*WORK ORDER*: Within the listing below, the lines to output run from the one containing "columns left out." through the one containing "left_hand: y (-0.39"; copy them exactly and nothing else.
|---|
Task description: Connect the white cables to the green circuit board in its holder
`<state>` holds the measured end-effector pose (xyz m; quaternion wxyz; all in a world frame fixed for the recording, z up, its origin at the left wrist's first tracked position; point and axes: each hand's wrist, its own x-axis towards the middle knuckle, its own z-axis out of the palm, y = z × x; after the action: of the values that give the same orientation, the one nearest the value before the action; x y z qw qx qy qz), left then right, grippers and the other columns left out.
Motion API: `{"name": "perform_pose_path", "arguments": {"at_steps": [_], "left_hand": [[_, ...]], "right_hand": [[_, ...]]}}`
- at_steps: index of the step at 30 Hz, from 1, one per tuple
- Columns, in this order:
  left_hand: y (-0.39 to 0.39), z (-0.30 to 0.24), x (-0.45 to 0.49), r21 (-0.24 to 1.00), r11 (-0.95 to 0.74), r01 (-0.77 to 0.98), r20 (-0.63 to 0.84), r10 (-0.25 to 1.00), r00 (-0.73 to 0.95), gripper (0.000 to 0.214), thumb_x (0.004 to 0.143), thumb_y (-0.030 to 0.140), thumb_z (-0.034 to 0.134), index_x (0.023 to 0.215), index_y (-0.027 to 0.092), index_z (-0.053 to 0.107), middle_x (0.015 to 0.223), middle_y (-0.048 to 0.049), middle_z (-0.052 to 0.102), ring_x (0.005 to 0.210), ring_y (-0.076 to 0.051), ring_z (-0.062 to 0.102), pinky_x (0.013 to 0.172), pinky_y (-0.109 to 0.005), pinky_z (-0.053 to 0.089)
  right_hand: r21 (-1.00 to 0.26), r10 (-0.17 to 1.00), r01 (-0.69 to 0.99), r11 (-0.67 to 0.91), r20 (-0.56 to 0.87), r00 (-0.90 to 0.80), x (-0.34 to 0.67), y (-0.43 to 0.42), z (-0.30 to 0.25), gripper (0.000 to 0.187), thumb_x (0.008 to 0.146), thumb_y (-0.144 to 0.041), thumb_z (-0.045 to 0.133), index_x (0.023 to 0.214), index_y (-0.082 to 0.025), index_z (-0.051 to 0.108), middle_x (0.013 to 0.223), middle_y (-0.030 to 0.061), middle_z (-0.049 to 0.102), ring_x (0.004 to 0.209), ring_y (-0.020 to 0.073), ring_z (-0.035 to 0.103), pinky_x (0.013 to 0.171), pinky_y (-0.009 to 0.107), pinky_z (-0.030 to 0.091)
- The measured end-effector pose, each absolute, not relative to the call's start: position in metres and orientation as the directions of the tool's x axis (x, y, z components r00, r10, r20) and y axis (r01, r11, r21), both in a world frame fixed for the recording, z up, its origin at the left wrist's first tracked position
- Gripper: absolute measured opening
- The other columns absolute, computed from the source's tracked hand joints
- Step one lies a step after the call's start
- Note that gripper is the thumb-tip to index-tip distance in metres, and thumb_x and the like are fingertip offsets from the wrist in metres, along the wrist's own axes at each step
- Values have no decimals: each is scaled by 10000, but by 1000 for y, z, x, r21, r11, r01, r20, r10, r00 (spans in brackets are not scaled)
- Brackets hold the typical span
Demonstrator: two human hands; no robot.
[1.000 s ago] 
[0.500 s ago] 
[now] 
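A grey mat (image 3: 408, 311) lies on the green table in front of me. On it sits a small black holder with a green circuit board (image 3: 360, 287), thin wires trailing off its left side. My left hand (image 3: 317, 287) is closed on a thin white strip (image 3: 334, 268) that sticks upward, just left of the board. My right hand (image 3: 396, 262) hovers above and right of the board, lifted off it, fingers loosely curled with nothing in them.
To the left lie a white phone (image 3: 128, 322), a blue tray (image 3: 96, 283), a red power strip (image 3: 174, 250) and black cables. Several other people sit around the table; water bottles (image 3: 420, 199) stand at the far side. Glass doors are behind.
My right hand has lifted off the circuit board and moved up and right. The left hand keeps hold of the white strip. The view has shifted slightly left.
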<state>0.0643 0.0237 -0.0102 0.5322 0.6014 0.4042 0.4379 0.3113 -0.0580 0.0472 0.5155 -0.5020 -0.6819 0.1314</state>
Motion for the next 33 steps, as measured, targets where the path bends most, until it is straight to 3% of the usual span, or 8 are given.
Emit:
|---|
*FINISHED TASK*:
`<state>` holds the measured end-effector pose (xyz m; quaternion wxyz; all in a world frame fixed for the recording, z up, its origin at the left wrist's first tracked position; point and axes: each hand's wrist, its own x-axis towards the middle knuckle, its own z-axis out of the palm, y = z × x; after the action: of the values that give the same orientation, the one nearest the value before the action; x y z qw qx qy qz), left then right, grippers and the other columns left out.
Motion API: `{"name": "perform_pose_path", "arguments": {"at_steps": [_], "left_hand": [[_, ...]], "right_hand": [[_, ...]]}}`
- at_steps: index of the step at 30 Hz, from 1, one per tuple
- Columns, in this order:
  left_hand: y (-0.39 to 0.39), z (-0.30 to 0.24), x (-0.45 to 0.49), r21 (-0.24 to 1.00), r11 (-0.95 to 0.74), r01 (-0.77 to 0.98), r20 (-0.63 to 0.84), r10 (-0.25 to 1.00), r00 (-0.73 to 0.95), gripper (0.000 to 0.214), thumb_x (0.004 to 0.143), thumb_y (-0.030 to 0.140), thumb_z (-0.034 to 0.134), index_x (0.023 to 0.215), index_y (-0.027 to 0.092), index_z (-0.053 to 0.107), middle_x (0.015 to 0.223), middle_y (-0.048 to 0.049), middle_z (-0.052 to 0.102), ring_x (0.005 to 0.210), ring_y (-0.076 to 0.051), ring_z (-0.062 to 0.102), pinky_x (0.013 to 0.172), pinky_y (-0.109 to 0.005), pinky_z (-0.053 to 0.089)

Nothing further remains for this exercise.